# Action item
In the listing below, count each line that contains "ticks". The reply is that count and nothing else.
*** Data section Section Begins ***
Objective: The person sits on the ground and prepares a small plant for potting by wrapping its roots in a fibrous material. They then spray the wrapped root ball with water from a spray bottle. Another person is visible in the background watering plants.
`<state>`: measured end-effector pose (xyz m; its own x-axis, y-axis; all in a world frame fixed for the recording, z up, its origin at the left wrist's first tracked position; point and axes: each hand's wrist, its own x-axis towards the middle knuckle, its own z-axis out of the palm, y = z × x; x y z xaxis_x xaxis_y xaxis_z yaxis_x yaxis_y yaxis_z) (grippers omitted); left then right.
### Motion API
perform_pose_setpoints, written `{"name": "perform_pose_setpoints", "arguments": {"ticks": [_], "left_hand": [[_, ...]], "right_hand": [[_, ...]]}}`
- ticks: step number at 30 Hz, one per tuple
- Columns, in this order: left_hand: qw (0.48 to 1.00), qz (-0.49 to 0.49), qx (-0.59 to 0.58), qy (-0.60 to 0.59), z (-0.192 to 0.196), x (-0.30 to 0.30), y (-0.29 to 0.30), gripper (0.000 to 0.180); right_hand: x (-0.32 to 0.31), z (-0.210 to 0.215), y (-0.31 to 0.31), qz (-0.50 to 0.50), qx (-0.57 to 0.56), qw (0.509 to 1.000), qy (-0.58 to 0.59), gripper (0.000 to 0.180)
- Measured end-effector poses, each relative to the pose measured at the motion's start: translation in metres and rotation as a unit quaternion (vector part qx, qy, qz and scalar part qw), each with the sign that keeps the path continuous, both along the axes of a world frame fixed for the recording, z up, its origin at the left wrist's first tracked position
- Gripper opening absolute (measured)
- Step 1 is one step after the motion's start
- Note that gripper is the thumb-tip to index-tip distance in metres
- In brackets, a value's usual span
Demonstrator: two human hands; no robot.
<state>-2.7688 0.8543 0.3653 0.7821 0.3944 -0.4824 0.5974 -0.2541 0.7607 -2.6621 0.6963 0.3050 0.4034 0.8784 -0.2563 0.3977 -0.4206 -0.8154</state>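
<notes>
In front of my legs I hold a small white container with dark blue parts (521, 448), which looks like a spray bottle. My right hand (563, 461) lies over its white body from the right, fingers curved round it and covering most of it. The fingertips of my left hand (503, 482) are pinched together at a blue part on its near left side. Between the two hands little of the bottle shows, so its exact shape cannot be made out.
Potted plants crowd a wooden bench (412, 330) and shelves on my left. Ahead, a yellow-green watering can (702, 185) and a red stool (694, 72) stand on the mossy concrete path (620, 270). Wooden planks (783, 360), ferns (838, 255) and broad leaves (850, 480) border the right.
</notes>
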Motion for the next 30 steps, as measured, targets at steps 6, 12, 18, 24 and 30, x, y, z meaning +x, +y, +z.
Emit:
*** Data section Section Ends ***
# Answer below
2